Mitte Dezember brillierte Martin Emmerich als Solist in Igor Strawinskys Violinkonzert im Landestheater. Inzwischen ist der Konzertmeister des Philharmonischen Orchesters ebenso wie seine Kollegen zur unfreiwilligen Pause gezwungen.Foto: Jochen Berger


Die Corona-Krise hat seit Mitte März zur Absage aller Vorstellungen im Großen Haus des Landestheaters und wenig später auch in der Reithalle geführt. Von der Zwangspause betroffen ist natürlich auch das Philharmonische Orchester und damit auch sein Konzertmeister Martin Emmerich. Im Interview erklärt Emmerich, wie er diese außergewöhnliche Situation erlebt.

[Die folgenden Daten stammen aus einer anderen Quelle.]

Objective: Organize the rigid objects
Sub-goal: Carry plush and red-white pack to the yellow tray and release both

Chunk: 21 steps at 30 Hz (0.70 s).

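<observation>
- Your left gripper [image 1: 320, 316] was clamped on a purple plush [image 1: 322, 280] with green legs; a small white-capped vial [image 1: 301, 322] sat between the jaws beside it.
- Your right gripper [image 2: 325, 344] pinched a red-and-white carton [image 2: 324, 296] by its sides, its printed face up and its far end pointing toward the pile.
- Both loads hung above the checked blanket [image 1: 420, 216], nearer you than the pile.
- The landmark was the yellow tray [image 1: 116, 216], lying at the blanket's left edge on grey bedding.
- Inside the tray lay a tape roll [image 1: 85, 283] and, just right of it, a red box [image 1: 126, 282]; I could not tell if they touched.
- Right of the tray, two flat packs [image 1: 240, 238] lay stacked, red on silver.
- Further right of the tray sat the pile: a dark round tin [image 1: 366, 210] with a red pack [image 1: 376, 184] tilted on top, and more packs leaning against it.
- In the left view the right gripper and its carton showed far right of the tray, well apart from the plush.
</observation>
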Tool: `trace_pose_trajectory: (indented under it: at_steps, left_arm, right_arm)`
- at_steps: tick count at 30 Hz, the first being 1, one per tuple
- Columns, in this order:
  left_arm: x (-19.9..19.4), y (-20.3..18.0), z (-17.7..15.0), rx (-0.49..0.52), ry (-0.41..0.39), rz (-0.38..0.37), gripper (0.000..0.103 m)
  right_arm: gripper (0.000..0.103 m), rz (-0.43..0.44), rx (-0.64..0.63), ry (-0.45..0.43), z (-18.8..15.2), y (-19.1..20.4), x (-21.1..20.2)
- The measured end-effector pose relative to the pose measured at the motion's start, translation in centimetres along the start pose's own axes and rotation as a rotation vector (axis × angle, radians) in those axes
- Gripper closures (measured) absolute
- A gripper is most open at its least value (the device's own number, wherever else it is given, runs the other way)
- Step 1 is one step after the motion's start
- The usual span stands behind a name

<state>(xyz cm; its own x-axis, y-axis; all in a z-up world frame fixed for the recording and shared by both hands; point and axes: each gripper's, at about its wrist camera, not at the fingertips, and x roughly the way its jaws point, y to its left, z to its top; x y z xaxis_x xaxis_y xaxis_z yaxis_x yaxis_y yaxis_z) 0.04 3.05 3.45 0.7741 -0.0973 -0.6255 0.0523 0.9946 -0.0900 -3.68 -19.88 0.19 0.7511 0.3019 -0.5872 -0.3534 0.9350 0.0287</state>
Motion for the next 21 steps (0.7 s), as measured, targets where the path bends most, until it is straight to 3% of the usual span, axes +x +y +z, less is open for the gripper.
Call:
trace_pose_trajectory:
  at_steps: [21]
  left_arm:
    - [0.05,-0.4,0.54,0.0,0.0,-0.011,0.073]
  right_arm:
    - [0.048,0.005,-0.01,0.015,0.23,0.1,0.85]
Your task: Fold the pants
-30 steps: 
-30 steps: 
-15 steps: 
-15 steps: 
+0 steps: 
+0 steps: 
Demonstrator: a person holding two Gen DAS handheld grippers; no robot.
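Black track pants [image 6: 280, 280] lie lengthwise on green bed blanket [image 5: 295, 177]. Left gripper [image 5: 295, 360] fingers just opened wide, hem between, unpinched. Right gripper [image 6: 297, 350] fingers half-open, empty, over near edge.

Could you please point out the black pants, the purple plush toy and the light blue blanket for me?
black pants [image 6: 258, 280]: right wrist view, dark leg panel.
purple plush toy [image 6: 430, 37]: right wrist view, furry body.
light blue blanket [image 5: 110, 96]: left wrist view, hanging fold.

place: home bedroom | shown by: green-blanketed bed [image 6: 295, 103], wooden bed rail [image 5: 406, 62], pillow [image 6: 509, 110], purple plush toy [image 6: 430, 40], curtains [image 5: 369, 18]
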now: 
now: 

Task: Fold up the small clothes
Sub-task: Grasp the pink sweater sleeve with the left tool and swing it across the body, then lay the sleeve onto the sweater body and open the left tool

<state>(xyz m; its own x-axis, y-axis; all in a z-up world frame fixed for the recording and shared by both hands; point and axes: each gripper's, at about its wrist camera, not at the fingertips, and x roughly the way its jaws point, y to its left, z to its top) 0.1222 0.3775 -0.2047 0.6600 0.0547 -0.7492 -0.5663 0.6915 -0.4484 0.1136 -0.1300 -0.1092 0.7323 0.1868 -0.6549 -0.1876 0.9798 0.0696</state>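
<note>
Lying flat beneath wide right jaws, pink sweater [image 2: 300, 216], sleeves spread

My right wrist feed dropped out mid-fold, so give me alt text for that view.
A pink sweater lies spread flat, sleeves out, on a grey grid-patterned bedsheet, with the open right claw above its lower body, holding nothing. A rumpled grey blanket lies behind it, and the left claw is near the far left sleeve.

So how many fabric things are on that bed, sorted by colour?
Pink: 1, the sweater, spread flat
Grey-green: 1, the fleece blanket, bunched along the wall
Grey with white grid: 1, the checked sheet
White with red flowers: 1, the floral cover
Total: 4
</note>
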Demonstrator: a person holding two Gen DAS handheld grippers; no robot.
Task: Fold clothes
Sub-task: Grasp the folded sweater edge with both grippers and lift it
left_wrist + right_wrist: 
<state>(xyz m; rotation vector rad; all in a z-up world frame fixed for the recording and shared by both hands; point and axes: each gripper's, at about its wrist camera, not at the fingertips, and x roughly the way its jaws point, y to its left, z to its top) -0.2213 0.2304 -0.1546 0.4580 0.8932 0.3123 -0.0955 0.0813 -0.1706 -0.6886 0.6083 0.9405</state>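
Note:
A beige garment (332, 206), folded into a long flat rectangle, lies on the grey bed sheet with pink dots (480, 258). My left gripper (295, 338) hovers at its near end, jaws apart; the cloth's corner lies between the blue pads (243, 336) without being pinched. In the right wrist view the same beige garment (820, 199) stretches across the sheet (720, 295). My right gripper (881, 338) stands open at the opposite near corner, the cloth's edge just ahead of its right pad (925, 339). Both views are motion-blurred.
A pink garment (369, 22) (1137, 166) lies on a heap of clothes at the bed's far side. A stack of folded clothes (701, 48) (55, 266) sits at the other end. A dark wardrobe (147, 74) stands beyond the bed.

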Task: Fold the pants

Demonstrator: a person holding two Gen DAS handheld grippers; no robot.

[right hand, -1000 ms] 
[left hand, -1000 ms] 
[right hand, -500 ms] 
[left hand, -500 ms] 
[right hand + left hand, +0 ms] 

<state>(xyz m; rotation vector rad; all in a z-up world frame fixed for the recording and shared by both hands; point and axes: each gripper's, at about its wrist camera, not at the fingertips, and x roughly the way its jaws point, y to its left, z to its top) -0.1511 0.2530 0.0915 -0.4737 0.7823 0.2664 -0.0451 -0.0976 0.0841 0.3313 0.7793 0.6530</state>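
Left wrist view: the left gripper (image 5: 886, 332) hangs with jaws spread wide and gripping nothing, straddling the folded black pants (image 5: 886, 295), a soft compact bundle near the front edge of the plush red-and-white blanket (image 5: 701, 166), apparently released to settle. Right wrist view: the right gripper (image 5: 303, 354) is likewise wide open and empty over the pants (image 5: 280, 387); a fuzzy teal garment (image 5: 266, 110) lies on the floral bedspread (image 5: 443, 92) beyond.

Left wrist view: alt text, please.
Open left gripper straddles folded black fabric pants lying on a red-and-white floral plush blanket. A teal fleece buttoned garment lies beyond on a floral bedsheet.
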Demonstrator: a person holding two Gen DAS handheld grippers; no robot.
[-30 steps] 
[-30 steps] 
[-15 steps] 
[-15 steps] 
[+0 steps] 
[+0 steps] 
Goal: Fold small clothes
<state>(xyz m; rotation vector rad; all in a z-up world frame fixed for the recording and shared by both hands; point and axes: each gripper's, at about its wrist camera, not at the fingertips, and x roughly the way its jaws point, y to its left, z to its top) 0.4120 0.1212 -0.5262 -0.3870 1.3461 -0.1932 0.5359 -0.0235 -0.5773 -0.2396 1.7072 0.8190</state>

Das Landestheater Coburg hat nicht nur sämtliche Vorstellungen bis zum 19. April abgesagt, sondern inzwischen auch sämtliche Proben zunächst bis Ende März abgesetzt. Ferner ist es angesichts der Corona-Krise derzeit noch völlig offen, wie es mit dem Rest der Spielzeit am Landestheater Coburg weitergeht. Was bedeutet das für das Philharmonische Orchester und die Qualität des Musizierens? Wie können Sie sich auch ohne Proben auf die möglichen weiteren Aufgaben vorbereiten?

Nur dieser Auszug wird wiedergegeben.